Lastours (Aude)


FOYER DE LA RESISTANCE OCCITANE.
Situés sur un socle rocheux , quelques km. Au nord de Carcassonne, les quatre chateaux édifiés à égale distance, Cabaret, Quertinheux, Surespine et Tour Régine se nichent au confluent de l'Orbiel et du Grésillou. Ils défendaient le passage menant de la ville aux très importants sites miniers de la Montagne Noire.
Les rares sources écrites remontent au IXe siècle, quand les châteaux sont mentionnés dans une charte de 871. Au XIIe on trouve les seigneurs de Cabaret cités comme vassaux des vicomtes de Carcassonne. Au début du XIIe s, ces seigneurs entretiennent de bons rapports avec les cisterciens de Fontfroide (ils leur donnent des droits de pacage), mais à la fin du même siècle ils sont parmi les grand protecteurs des cathares. Dès 1194 l’hérésie est attestée a Cabaret, une communauté y existe jusqu’en 1209 et quelques “parfaits” y demeurent jusqu’en 1229.Lors de la croisade contre les albigeois, après la prise de Carcassonne un assaut infructueux est tenté en 1209, à l’initiative du Duc de Bourgogne. Cabaret repousse ancore une attaque en 1227, mais en 1229 la résistance s’épuise et les châteaux deviennent propriété du roi de France.
Ils connaîtront encore plusieurs vicissitudes pendant les Guerres de Religion, au XVI, puis l’abandon après la Révolution Française.
Ils sont classés monuments historiques en 1905.

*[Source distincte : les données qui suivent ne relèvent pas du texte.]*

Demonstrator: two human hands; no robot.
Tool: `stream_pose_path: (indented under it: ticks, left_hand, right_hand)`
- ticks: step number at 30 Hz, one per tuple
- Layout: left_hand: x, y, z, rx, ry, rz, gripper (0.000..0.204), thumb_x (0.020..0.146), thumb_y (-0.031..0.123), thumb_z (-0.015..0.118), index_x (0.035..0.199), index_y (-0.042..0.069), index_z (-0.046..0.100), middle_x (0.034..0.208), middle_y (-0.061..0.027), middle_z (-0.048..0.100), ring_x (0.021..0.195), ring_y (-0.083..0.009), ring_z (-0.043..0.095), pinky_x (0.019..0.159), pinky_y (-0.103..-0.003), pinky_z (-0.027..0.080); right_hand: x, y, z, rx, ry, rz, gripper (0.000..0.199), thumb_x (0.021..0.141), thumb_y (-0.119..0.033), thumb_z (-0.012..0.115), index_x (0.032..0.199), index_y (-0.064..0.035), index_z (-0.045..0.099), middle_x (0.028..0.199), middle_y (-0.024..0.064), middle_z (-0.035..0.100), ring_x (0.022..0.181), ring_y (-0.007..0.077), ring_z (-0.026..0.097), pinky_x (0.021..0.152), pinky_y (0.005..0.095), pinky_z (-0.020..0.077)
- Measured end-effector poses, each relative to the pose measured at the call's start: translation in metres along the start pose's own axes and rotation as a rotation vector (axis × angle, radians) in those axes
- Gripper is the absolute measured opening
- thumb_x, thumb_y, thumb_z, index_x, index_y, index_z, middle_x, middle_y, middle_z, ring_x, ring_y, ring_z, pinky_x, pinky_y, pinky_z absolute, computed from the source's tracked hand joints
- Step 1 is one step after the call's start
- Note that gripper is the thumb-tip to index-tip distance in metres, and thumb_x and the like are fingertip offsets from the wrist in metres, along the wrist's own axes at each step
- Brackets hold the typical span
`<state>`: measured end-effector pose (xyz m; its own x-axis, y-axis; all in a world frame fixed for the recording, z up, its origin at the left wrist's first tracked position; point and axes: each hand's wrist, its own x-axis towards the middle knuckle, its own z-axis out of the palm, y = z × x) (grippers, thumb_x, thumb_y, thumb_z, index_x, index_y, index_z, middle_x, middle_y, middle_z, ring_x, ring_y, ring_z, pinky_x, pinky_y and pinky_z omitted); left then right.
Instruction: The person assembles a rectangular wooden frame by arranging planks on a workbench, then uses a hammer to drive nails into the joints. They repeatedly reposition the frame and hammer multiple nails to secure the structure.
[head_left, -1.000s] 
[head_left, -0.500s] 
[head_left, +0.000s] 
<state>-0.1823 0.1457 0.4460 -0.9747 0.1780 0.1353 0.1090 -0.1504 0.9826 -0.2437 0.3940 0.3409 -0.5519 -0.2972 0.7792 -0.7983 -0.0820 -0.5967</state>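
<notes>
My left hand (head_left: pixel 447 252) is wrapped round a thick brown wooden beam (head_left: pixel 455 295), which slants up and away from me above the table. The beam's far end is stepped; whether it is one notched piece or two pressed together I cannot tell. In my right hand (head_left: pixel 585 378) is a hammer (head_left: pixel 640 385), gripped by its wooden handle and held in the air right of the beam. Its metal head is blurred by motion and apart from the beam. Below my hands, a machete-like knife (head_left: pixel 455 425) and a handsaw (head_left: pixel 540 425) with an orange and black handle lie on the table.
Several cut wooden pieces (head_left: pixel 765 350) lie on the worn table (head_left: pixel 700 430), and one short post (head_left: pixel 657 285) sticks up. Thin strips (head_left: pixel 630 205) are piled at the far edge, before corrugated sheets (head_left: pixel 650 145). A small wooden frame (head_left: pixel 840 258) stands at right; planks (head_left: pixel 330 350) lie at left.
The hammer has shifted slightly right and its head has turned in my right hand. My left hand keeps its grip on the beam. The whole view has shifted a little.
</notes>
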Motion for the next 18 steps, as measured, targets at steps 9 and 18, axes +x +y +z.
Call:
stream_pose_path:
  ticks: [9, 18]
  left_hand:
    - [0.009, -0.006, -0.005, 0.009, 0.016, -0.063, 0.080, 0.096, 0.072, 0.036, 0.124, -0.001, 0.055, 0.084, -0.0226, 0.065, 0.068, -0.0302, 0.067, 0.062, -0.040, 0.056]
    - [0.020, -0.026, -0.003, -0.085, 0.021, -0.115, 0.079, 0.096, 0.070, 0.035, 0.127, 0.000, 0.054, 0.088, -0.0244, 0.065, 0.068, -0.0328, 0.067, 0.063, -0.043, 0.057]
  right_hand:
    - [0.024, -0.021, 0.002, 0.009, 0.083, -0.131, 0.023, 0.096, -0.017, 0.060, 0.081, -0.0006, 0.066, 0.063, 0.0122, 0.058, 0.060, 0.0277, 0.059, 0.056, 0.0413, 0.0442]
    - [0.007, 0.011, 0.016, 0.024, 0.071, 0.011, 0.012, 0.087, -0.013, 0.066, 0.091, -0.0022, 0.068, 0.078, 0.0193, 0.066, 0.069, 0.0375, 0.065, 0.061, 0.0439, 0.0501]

QUATRE FORTERESSES…ET DE NOMBREUX DOUTES.

La très longue occupation des châteaux et les nombreux remaniements rendent difficile une datation précise . Les archéologues s’accordent cependant à considérer que les deux premières campagnes de construction sont antérieures au XIVe siècle.
Des quatre châteaux, Cabaret est le plus imposant. Son donjon polygonal est adossé à un corps de logis semi-rectangulaire. Une enceinte où court le chemin de ronde protège du côté nord, ainsi qu’au sud et à l’ouest où se trouvait l’entrée. La porte en était protégée par un système de murs en arc aujourd’hui très dégradés. Deux citernes sont encore visibles, une près du donjon et l’autre à l’extrèmité nord.
La forte tour Régine conserve sa belle coupole de couverture circulaire. L’escalier à vis qui desservait les étages est ajourée par des meurtrières sur sa face sud.
Mais c’est surtout le site qui frappe par sa beauté d’ensemble, avec ces quatre tour fièrement dressé sur leurs éperons rocheux ponctués de cyprès. Magnifiques les soirs d’été , lors des spectacles “son et lumière”.


PROTECTEURS DE L’HERESIE
Mais qui furent donc vraiment ces seigneurs de Cabaret ? Pierre-Roger, vaillant compagnon d’armes du vicomte Trencavel, était-il hérétique ou seulement protecteur d’hérétiques ? Cathare l’était certainement un de ses lieutenants, Raymond de Cabaret, qui pour cela fut condamné en 1240. Nous savons aussi que ces chateaux furent un nid de la résistance contre les armées descendues du Nord. D’ici partirent pendant de longues années les actions de guerrilla lancées dans toute la région par les “faidits”, les seigneurs occitns dépossédés de leurs fiefs.
Et ici à Cabaret vécurent et prêchèrent de nombreux parfaits cathares dont les noms nous restent: Arnaud Hot, Pons Bernardi, Carcassonne Martì ou Guiraud Abith. Les fouilles archéologiques récentes ont aussi permis de retrouver les traces de nombreux ateliers qui auraient pu être cathares dans le village aux pieds des chateaux. Il semble clair aussi que le village fut abandonné en toute hate par ses habitants, comme à la suite d’une opération militaire. Les quelques pièces de monnaie Laissées par les fuyards font situer l’événement à une date où ce nid d’hérétique et de résistants pourrait bien s’être transformé pour toujours en une place militaire du roi de France.